Exercise requirements — The answer is all of the data, repeated exactly.

Segment Start: Dataset content

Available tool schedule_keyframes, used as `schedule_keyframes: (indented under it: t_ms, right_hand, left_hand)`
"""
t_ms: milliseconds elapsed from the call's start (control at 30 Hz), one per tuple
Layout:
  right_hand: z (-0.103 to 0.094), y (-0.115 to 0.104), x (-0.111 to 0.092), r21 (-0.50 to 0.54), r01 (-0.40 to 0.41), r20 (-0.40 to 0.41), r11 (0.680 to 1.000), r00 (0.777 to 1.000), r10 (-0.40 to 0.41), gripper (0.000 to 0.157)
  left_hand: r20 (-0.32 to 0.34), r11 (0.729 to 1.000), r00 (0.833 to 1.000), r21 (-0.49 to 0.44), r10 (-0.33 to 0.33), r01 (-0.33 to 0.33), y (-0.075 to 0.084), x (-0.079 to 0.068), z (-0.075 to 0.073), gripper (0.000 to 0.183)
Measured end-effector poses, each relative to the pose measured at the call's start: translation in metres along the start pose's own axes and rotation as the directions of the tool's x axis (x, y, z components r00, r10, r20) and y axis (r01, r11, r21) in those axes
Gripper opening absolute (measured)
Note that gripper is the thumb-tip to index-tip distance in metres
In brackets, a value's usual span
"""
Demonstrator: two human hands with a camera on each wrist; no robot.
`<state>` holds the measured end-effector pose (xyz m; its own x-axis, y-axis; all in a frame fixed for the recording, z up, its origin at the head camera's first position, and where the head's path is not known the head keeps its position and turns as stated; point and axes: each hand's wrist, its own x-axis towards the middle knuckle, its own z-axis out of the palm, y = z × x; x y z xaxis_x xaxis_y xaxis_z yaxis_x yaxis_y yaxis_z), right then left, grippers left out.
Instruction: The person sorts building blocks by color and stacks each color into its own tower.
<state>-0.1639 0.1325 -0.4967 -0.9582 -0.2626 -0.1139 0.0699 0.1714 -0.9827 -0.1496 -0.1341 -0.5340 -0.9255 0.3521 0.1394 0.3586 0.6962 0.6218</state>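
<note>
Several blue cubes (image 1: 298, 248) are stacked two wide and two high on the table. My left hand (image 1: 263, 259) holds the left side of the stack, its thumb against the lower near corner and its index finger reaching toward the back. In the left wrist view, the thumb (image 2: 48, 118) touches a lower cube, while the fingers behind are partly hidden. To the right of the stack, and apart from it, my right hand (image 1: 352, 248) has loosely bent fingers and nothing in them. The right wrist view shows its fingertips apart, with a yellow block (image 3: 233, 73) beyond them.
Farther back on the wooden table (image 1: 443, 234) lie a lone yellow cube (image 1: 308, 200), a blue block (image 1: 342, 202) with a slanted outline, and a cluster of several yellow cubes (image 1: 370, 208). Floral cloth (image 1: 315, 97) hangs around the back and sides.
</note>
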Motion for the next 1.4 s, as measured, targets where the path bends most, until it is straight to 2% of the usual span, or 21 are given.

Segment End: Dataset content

Result —
Available tool schedule_keyframes, used as `schedule_keyframes: (indented under it: t_ms, right_hand, left_hand)`
"""
t_ms: milliseconds elapsed from the call's start (control at 30 Hz), one per tuple
Layout:
  right_hand: z (-0.103 to 0.094), y (-0.115 to 0.104), x (-0.111 to 0.092), r21 (-0.50 to 0.54), r01 (-0.40 to 0.41), r20 (-0.40 to 0.41), r11 (0.680 to 1.000), r00 (0.777 to 1.000), r10 (-0.40 to 0.41), gripper (0.000 to 0.157)
  left_hand: r20 (-0.32 to 0.34), r11 (0.729 to 1.000), r00 (0.833 to 1.000), r21 (-0.49 to 0.44), r10 (-0.33 to 0.33), r01 (-0.33 to 0.33), y (-0.075 to 0.084), x (-0.079 to 0.068), z (-0.075 to 0.073), gripper (0.000 to 0.183)
Measured end-effector poses, each relative to the pose measured at the call's start: translation in metres along the start pose's own axes and rotation as the directions of the tool's x axis (x, y, z components r00, r10, r20) and y axis (r01, r11, r21) in those axes
Gripper opening absolute (measured)
Note that gripper is the thumb-tip to index-tip distance in metres
In brackets, a value's usual span
"""
Demonstrator: two human hands with a camera on each wrist; no robot.
`<state>` holds the measured end-effector pose (xyz m; its own x-axis, y-axis; all in a frame fixed for the recording, z up, its origin at the head camera's first position, and where the head's path is not known the head keeps its position and turns as stated; point and axes: each hand's wrist, its own x-axis towards the middle knuckle, its own z-axis out of the palm, y = z × x; x y z xaxis_x xaxis_y xaxis_z yaxis_x yaxis_y yaxis_z), right then left, grippers left out.
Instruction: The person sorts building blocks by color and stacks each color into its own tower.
<state>-0.1639 0.1325 -0.4967 -0.9582 -0.2626 -0.1139 0.0699 0.1714 -0.9827 -0.1496 -0.1341 -0.5340 -0.9255 0.3521 0.1394 0.3586 0.6962 0.6218</state>
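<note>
Several blue cubes (image 1: 298, 248) are stacked two wide and two high on the table. My left hand (image 1: 263, 259) holds the left side of the stack, its thumb against the lower near corner and its index finger reaching toward the back. In the left wrist view, the thumb (image 2: 48, 118) touches a lower cube, while the fingers behind are partly hidden. To the right of the stack, and apart from it, my right hand (image 1: 352, 248) has loosely bent fingers and nothing in them. The right wrist view shows its fingertips apart, with a yellow block (image 3: 233, 73) beyond them.
Farther back on the wooden table (image 1: 443, 234) lie a lone yellow cube (image 1: 308, 200), a blue block (image 1: 342, 202) with a slanted outline, and a cluster of several yellow cubes (image 1: 370, 208). Floral cloth (image 1: 315, 97) hangs around the back and sides.
</note>
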Motion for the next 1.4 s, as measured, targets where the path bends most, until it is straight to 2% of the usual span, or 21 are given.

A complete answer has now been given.